Eventually, our heroes land on a unique mining colony called Knowhere.  According to Gamora, Knowhere is “the severed head of an ancient celestial being.”  No regulations exist in Knowhere.  Our heroes are looking for Tivan because he knows what the Orb is.  During this interval, Gamora reveals that Thanos murdered her mother and father and tortured her until he remade her into a warrior assassin.  Gamora asks about his Walkman and its significance.  Later, Drax summons Ronan to fight him, and turmoil descends onto the colony. Initially, Ronan defeats Drax, and Yondu catches up with Peter.  Bit by bit, the Guardians begin to bond.  "Oh, boo-hoo-hoo. My wife and child are dead," grouses an angry Rocket.  Groot cannot believe Rocket's insensitivity.  "Oh, I don't care if it's mean!  Everybody's got dead people.  It's no excuse to get everybody else dead along the way."  Groot sympathesizes with Drax and they become friends.  Now, Ronan has the Orb, and he wants Thanos to destroy Xandar.

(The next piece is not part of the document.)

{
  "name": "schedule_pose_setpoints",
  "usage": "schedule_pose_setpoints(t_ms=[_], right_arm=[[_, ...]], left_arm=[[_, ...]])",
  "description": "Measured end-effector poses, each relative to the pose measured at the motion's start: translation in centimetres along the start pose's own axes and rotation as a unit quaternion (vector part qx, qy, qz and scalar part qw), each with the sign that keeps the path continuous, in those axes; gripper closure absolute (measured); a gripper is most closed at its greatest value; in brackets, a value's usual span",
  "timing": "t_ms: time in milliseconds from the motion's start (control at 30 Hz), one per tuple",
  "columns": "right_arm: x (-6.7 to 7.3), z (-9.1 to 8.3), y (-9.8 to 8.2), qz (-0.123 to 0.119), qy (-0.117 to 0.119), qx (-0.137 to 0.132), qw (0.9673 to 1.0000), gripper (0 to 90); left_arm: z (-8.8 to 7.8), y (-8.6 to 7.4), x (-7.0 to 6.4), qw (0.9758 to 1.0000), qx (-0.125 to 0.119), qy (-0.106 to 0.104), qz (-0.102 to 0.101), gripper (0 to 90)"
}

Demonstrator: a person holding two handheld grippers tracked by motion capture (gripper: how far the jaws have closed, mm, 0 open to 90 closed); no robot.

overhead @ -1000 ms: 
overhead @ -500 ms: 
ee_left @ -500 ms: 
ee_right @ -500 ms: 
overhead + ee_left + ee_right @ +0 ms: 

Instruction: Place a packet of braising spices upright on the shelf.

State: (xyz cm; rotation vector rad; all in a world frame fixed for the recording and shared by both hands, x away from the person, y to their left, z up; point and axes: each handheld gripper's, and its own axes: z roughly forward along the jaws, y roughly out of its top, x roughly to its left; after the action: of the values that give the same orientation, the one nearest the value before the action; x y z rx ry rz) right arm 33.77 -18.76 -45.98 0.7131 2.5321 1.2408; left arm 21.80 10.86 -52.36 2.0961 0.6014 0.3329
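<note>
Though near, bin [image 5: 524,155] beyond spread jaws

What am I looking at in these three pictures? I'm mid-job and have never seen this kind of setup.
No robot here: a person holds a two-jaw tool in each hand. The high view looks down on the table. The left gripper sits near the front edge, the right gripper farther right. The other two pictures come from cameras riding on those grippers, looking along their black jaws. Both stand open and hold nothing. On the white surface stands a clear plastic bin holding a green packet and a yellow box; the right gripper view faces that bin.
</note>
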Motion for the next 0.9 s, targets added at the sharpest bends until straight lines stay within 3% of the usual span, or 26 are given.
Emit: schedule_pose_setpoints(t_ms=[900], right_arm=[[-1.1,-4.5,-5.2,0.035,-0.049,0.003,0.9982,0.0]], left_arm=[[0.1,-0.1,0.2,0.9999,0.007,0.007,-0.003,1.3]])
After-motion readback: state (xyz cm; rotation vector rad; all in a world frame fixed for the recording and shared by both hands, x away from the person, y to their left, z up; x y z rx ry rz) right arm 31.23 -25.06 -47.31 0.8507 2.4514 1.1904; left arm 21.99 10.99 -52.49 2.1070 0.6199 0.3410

Debuting in the January 1969 issue of “Marvel Super-Heroes,” the “Guardians” were nothing like their cinematic counterparts, only the pirate Yondu Udonta, appeared in this early incarnation.  These Guardians constituted the last of their kind on Earth, Jupiter, Pluto, and a fourth planet near the star Alpha Centauri B.  Ultimately, the cinematic “Guardians of the Galaxy” imitate in their own sphere of action “The Avengers.”  They quarrel constantly with each other, and they come close to killing each other such is the instability of their alliance.  Director James Gunn and freshman scenarist Nicole Perlman furnish the “Guardians” with distinctive, often hilarious dialogue.  The characters differ enough that no one is the same, and each has characteristics that differentiate them.  For example, the tree creature Groot repeats the same three words “I am Groot” ad nauseam without change throughout the action.  Drax emerges as straight-faced comic relief because he is so literal minded. Ronan makes an intimidating villain, but Thanos (Josh Brolin’s voice) is the most powerful being in the universe.  Gunn and Perlman never let the action slow down, and our heroes find themselves hopscotching from one cliffhanger predicament after another.